Perhaps that is a warning sign to us, when things get complicated. Because Jesus’ criteria is easy: every life, bar none, worth His own.
And so it is. And you and I, we’ve been caught, not because we met some criteria of worthiness or value - NO! But purely by grace. All gift. All God.
And so it is, too, with our fishing. Every life worth the life of the Son of God. So we’ll keep filling baby bottles during Lent, we’ll keep marching through the streets of DC every year, we’ll keep visiting and caring for the elderly and homebound, we’ll look at disruptive children not as nuisances, but as those who need our care, we’ll have compassion on the disabled and homeless, we’ll speak for those who cannot speak for themselves, and we’ll speak against the consumption of life, whether in the womb of out of the womb; the youngest of the young or the oldest of the old, or anywhere in between. We’ll keep fishing for life. We’ll keep fishing with life.
Does it make a difference? Bottles filled year after year, 45 years of marching, speaking to those who don’t want to listen. Does it make any difference at all? Yes. But that’s a faith answer. We may never get to see, the nets may always seem empty. But the Spirit works when and where He wills, and we rely on the promise of God. We do the fishing, He will do the catching. Whether you’re a blue collar fisherman (like Simon), a white collar tax collector (like Matthew), or a renegade prophet still wiping the fish slime from his arms. Just as He caught you, so He will catch others.

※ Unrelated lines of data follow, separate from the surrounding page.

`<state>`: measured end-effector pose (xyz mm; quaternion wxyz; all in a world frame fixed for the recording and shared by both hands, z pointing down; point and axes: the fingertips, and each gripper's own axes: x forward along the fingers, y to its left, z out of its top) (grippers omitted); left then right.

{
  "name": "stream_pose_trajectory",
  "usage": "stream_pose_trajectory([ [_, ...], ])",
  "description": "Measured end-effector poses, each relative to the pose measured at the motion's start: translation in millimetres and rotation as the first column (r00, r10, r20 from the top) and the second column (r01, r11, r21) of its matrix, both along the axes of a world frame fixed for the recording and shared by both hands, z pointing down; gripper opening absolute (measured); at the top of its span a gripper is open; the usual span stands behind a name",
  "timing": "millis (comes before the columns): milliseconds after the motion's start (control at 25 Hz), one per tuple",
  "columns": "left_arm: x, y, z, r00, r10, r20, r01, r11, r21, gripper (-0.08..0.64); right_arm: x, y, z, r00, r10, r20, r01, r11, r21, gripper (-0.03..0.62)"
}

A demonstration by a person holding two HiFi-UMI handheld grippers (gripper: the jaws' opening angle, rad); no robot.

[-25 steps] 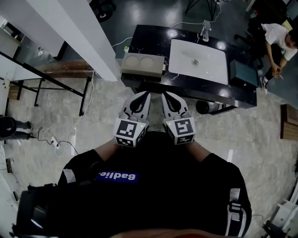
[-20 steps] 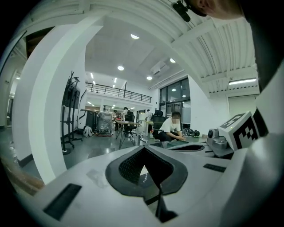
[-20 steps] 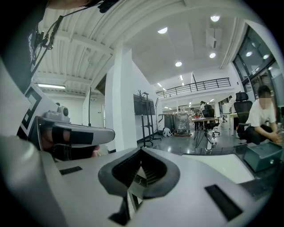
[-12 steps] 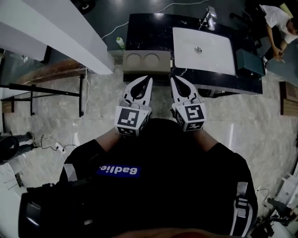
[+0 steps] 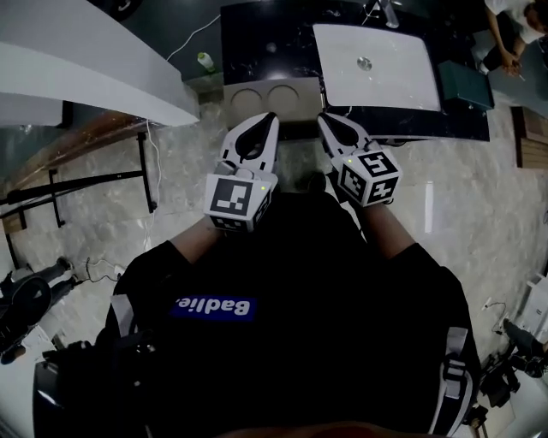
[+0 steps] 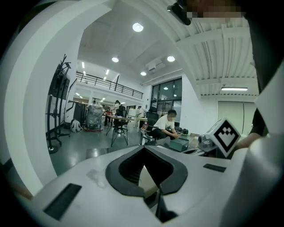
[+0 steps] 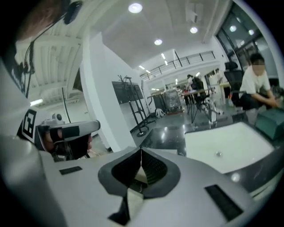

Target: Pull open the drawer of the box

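A beige box [image 5: 271,99] with two round hollows in its top stands at the near edge of a black counter [image 5: 257,38]; no drawer front shows from above. My left gripper [image 5: 272,116] is held in the air with its tips just short of the box's near edge, jaws shut and holding nothing. My right gripper [image 5: 324,121] hangs just right of the box, below the counter's edge, also shut and holding nothing. In the left gripper view the left gripper [image 6: 144,153] has its jaws closed together. The right gripper [image 7: 141,152] looks the same in its own view.
A white basin [image 5: 377,64] lies on the counter right of the box, with a teal case [image 5: 462,84] beyond it. A green bottle [image 5: 204,62] stands on the floor at the left. A white beam [image 5: 86,68] crosses the upper left. A seated person [image 5: 507,26] is at the far right.
The counter and box have come closer in the head view. Both grippers have moved forward towards the box and a little apart, staying shut.
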<state>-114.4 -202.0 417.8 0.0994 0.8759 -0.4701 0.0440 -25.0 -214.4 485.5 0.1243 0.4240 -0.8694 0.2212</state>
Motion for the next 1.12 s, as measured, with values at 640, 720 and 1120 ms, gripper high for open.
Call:
stream_pose_trajectory([
  [640,34.1,-35.6,6.5,0.995,-0.073,0.065,0.076,0.996,-0.044,-0.015,39.5,-41.8,51.5,0.996,-0.088,-0.023,0.085,0.99,-0.108,0.002],
  [720,34.4,-36.4,8.1,0.993,-0.086,0.074,0.09,0.995,-0.051,-0.015,39.1,-44.3,58.1,0.994,-0.105,-0.026,0.101,0.987,-0.122,0.002],
  [1120,22.9,-38.9,10.8,0.979,-0.172,0.11,0.179,0.982,-0.065,-0.015,41.6,-56.8,96.5,0.986,-0.166,0.012,0.164,0.956,-0.245,0.026],
])
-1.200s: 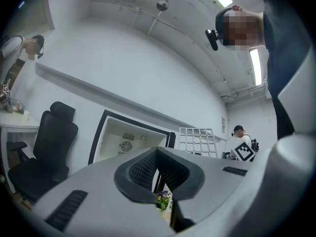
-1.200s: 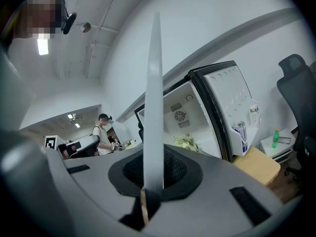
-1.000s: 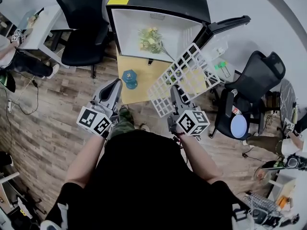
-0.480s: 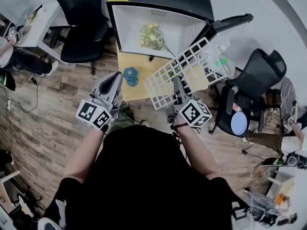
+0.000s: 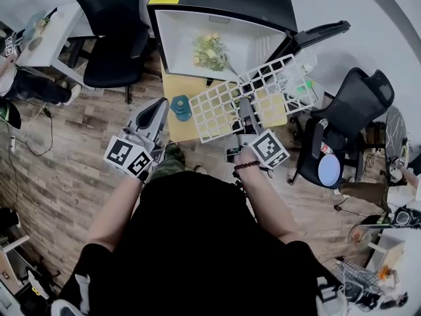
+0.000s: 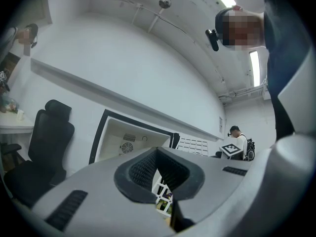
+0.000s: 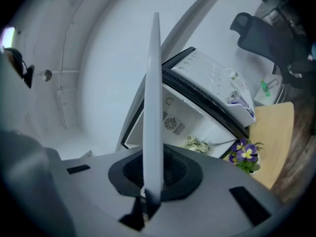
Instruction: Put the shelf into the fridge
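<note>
1. Head view: right gripper pinches the white grid shelf by its near edge, held level before the open fridge, likely for sliding in.
2. Left gripper: jaws pressed together, empty, aside.

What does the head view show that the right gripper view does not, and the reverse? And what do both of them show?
Only the head view: the left gripper, the blue object on the wooden board, and the shelf as a full white grid. Only the right gripper view: the shelf seen edge-on with the right gripper shut on it, and purple flowers shown clearly. Both: the open fridge and the pale flowers inside it.
</note>
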`<state>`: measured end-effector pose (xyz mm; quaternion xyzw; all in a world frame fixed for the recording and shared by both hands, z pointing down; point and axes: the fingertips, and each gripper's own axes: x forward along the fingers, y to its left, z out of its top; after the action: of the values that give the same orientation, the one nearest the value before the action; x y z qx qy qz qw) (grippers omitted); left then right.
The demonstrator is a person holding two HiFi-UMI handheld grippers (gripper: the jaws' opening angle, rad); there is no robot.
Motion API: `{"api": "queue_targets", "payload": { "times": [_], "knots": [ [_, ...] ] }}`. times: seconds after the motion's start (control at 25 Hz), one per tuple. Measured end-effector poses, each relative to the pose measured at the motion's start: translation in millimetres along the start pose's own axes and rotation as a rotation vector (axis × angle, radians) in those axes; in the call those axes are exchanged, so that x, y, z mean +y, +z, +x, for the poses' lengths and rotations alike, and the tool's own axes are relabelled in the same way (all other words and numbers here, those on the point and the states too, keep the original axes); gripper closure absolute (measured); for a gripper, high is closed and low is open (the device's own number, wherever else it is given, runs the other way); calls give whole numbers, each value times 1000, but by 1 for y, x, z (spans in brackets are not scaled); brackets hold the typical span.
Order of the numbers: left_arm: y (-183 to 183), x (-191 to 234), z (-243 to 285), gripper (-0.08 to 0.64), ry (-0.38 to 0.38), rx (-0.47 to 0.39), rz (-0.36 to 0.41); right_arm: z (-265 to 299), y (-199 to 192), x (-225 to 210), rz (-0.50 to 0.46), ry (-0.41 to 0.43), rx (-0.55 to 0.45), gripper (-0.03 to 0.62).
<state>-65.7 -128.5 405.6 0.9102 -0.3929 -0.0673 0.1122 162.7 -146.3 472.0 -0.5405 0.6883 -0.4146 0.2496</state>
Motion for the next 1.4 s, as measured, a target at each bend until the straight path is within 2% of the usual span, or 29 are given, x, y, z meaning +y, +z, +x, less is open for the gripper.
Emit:
{"api": "queue_targets", "payload": {
  "times": [1.4],
  "knots": [
    [6,57,9,540,-13,72,12,73,-28,8,535,46,-189,548]
  ]
}}
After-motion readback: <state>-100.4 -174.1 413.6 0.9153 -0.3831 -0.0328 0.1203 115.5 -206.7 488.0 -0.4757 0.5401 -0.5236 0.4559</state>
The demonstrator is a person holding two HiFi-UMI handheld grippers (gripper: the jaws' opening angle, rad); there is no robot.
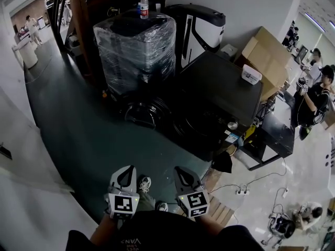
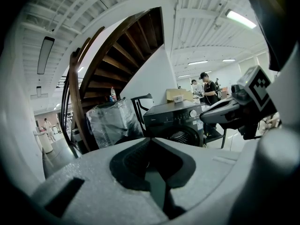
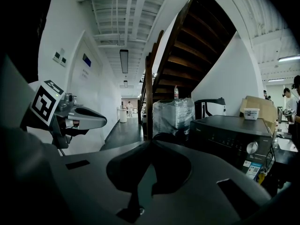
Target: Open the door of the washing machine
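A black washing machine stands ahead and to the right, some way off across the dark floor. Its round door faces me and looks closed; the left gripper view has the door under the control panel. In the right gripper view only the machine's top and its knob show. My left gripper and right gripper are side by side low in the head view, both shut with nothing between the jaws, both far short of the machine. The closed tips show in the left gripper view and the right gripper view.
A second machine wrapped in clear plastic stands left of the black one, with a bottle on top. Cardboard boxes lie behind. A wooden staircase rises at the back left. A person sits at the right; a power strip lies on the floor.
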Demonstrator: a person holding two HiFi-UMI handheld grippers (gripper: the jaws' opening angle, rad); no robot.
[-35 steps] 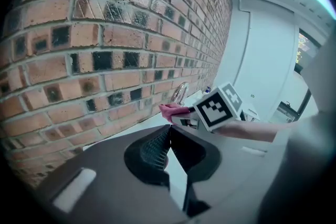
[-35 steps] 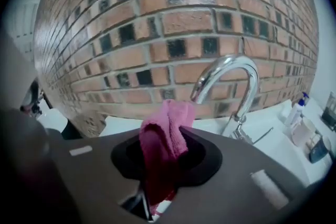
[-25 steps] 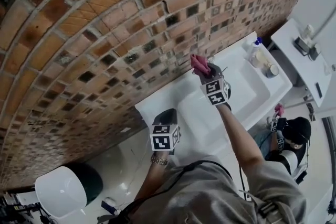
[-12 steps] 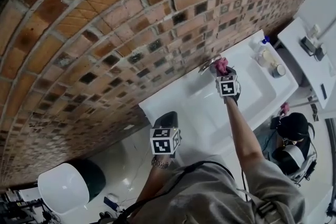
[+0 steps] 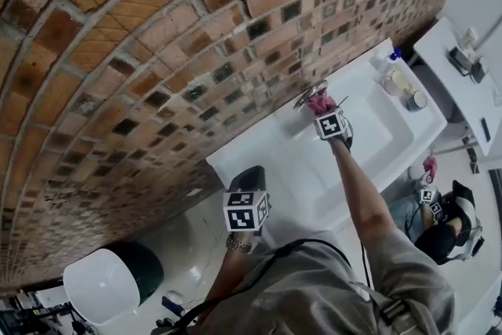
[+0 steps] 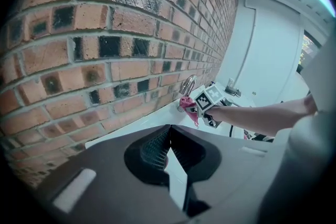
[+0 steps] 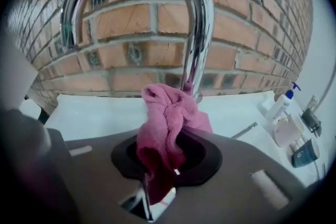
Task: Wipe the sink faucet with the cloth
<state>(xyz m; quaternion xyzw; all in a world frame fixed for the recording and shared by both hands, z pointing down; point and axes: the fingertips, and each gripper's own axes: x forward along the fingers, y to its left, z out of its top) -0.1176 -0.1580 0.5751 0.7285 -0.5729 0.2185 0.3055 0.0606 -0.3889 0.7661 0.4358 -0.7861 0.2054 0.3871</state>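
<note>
Two grippers are in play: the right gripper (image 7: 160, 165) has its jaws clamped on one pink cloth (image 7: 168, 118), whose bunched top touches the lower stem of the single arched chrome faucet (image 7: 199, 23) in front of the brick wall (image 7: 252, 34). Held low and well back from the white sink (image 5: 369, 139), the left gripper (image 6: 168, 149) has its jaws closed together with nothing between them. At the sink's far end stand one pump bottle (image 7: 281, 102) and two small containers (image 7: 287, 131).
</note>
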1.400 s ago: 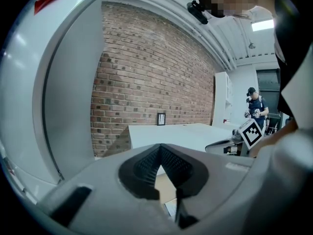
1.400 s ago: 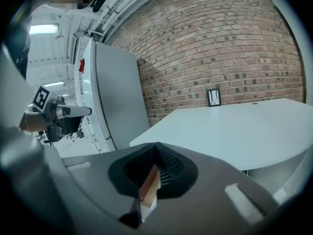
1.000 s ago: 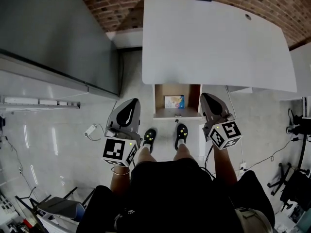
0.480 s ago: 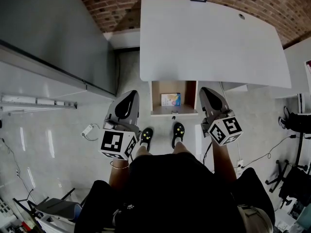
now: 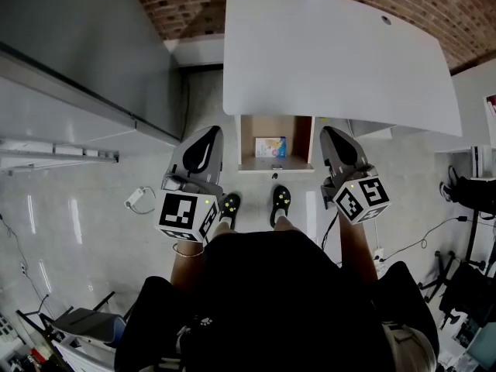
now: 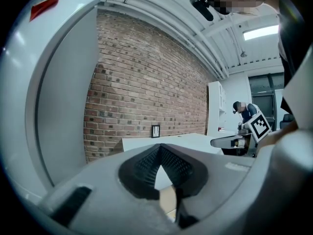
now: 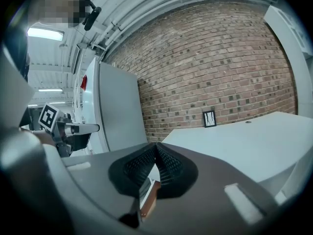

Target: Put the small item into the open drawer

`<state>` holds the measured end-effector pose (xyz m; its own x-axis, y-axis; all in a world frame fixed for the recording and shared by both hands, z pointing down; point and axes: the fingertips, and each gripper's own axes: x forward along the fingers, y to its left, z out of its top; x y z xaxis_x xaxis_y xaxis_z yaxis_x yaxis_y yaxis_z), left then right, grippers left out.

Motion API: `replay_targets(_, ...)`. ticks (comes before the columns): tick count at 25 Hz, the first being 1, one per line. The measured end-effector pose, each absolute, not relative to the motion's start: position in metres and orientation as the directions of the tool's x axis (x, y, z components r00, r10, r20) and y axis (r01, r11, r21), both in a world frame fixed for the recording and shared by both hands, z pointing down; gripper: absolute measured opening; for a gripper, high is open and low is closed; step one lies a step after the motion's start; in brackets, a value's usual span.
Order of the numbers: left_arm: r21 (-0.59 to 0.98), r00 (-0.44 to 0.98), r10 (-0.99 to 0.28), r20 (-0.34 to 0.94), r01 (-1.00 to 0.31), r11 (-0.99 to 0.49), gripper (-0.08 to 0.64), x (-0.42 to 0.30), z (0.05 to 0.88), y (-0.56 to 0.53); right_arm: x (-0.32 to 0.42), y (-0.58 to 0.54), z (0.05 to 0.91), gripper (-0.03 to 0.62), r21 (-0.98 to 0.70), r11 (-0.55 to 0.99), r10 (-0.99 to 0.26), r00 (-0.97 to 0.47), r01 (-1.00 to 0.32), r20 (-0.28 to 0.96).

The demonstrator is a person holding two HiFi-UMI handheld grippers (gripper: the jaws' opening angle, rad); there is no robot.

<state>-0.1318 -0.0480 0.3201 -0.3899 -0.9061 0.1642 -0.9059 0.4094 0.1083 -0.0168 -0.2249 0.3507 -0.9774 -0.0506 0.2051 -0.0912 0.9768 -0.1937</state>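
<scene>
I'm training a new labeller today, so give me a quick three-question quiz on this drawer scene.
1. True or false: the small item lies inside the open drawer.
2. What does the right gripper hold? A) the small item B) nothing C) a cable
3. Fill in: the drawer sticks out from under the white ____.
Key: 1 true; 2 B; 3 desk.

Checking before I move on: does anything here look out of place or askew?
Nothing stands out. The drawer under the desk is open, a small packet lying inside; the left claw and right claw are shut and empty.
</scene>
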Motion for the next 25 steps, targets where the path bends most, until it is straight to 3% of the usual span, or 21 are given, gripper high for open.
replay_targets(25, 0.098, -0.380, -0.908, 0.176, -0.911, 0.401, -0.003, -0.121, 0.318, -0.045, -0.006, -0.216, 0.353, 0.012, -0.213, 0.974, -0.040, -0.978, -0.084, 0.204)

And if we’re rebellious, like Jonah, or reluctant, or just plain sinful, it is not a great fish that God sends to swallow us and change us - He now, instead, gives His Body and Blood for us to swallow, to change us with the forgiveness and life we need. That with the kingdom of God at hand, here, literally in our hands, we repent and believe. We repent and receive. We repent and live.
For that is why Jesus came. For Life. Or as He would later say: The thief comes only to steal and kill and destroy - to consume. I came that they may have life and have it abundantly (John 10:10). And so it is. And from Garden to cross to glory, He won’t stop.
In the Name of the Father, and of the (+) Son, and of the Holy Spirit. Amen.